I know that some regard it as strange to be out of email range, but I
figure I'll put of attending to an internet hookup at the cottage until
after I manage to get running water.
I
think your explanation of Barnett (dead man walking) only works if we
assume there was no substantial doubt about the fact that he was going
to die anyway. If there was some doubt, then as far as I can see the pre-emptive-causation
explanation just ducks the question. Perhaps the case I should have asked
about was Blackstock v. Foster, which I see as basically the same case
as Barnett, except that in Blackstock there is rather more attention paid
to the uncertainties. Again I think the case was correctly decided, and
for the right reasons. You?
More
generally, while NESS provides a nice way to group b-f causation and Corey
v. Havener causation under one single explanatory banner (and for that
reason is appealing), I still don't see how it encompasses the m-c test
-- at least as m-c is understood by the Supreme Court of Canada in Walker
or (rather differently) in the passage from Fairchild helpfully quoted
by James Watthey. In the latter, especially in para. 42, we get an explanation
of m-c causation that I like -- namely, while it cannot be justified on
its own terms, and may result in a finding of causation when in fact there
was none, it is sometimes a fair test as a surrogate for b-f causation.

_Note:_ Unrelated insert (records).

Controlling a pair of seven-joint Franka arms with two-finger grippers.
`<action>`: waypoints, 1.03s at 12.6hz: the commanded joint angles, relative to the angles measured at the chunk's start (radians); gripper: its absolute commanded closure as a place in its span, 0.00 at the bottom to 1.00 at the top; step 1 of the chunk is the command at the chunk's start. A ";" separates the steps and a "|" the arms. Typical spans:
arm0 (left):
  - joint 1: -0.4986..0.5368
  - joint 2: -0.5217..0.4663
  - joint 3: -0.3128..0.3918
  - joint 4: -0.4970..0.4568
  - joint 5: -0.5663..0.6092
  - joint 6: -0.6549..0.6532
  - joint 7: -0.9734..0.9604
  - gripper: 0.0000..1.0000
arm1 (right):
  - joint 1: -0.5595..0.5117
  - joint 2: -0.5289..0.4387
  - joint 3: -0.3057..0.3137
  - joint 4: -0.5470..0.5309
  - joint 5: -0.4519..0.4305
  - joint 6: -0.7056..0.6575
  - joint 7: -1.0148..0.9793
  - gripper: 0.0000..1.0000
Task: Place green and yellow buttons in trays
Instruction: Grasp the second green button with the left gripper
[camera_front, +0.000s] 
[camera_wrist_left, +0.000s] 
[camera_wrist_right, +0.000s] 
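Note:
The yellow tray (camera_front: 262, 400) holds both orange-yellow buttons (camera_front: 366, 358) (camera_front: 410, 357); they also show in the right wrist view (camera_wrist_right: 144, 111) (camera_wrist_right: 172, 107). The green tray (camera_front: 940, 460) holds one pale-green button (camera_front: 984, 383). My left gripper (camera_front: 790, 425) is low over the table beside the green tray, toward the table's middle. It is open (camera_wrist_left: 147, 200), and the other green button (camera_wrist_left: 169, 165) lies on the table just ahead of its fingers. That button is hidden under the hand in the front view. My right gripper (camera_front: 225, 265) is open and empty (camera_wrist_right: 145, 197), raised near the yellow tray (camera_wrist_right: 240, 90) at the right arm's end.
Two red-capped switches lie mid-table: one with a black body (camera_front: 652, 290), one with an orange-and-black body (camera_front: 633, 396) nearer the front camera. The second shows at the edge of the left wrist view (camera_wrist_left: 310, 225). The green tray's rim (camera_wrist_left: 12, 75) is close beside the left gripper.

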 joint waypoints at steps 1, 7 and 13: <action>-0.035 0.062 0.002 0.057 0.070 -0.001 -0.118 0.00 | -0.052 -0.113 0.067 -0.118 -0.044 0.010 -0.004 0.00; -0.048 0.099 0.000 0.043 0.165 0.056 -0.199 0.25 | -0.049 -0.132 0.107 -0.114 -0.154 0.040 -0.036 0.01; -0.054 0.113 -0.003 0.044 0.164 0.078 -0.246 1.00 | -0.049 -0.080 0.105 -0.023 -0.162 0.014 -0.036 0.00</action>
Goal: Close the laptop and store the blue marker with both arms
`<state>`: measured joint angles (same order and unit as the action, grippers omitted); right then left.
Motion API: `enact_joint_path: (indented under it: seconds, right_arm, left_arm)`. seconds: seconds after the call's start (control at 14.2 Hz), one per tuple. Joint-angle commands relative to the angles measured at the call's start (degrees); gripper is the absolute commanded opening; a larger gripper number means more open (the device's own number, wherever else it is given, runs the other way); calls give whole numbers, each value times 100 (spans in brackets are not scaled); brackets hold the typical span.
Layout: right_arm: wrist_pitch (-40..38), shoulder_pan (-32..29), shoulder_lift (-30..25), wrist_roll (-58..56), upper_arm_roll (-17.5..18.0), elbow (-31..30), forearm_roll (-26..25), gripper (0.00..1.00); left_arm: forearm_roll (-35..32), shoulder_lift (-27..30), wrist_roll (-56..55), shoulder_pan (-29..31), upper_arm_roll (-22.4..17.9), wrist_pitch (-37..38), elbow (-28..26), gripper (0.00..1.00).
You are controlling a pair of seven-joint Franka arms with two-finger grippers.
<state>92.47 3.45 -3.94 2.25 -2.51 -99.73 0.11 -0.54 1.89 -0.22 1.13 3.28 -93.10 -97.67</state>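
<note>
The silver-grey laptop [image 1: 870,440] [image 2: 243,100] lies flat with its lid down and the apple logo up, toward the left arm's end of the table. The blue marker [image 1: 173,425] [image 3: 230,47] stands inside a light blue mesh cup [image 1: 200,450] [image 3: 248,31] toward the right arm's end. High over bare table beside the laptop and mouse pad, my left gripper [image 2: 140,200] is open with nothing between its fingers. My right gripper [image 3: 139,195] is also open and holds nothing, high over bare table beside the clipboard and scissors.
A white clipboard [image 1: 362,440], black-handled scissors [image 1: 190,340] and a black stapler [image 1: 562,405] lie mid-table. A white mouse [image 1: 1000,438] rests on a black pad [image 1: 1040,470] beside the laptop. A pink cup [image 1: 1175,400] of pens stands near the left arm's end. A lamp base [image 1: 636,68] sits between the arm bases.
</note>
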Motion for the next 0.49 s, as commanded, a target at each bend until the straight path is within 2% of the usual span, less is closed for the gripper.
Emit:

That is, b-f causation is the only form that can be justified in principle,
but sometimes its unworkable so we need a stand-in. This point is expressed
elsewhere in Fairchild where the m-c test is described as amounting to
rough justice.
As for policy, I agree that there are passages in Fairchild that make
some effort to articulate what that might be in these circumstances, but
they don't go very far and leave a lot of obvious counter-arguments unaddressed.
I guess my underlying complaint about the reference to "policy" in Fairchild
relates to what Canadian courts might make of it. In my understanding,
the start of bringing "policy" into the discussion goes back to Alphacell.
In that case it was at least plausible to claim that "policy" required
a different approach to interpreting the word "cause" in a strict liability
office than in applying the test for causation in tort. (Though why the
H of L had to say that we need not turn to "metaphysics" has always baffled
me, since to the best of my knowledge no one have ever claimed that we
should -- though of course I am not familiar with the arguments that learned
counsel may have made before their lordships.) Ever since then we have
had Canadian courts saying that cause-in-fact is a matter a policy, but
they have not told us what that policy might be. And Fairchild will doubtless
encourage more of this.
The most that the Supreme Court of Canada has done to elucidate "policy"
as it relates to cause-in-fact is to say that it varies according to the
underlying duty. But in all the cases the underlying duty is simply the
duty of care in negligence and I fail to see how that has a variable nature.
The duty in negligence is just the duty to act reasonably in the circumstances,
and that has only one nature. What the SCC really seems to mean, is that
the "policy" (and thus the underlying causal test) varies according to
the supposed character of the defendant. Thus doctors are "good guys"
so they deserve a test which makes it hard to prove causation (Arndt),
but manufacturers of breast implants are "bad guys" and its fair to adopt
a test which makes it easy to prove causation.
It's all a little like tort law for the post-Sept. 11 world, where we
already know the good guys and the bad guys. The prisoners at Guantanamo
are "known" to be terrorists so they cannot deserve either the protections
of the Geneva Convention or those given to criminal defendants. (Though
perhaps some would call these protections "legal technicalities".) Similarly
asbestos manufacturers and tobacco companies are bad guys so we needn't
trouble ourselves with technicalities such as whether their carelessness
actually made any difference to the plaintiff before the court.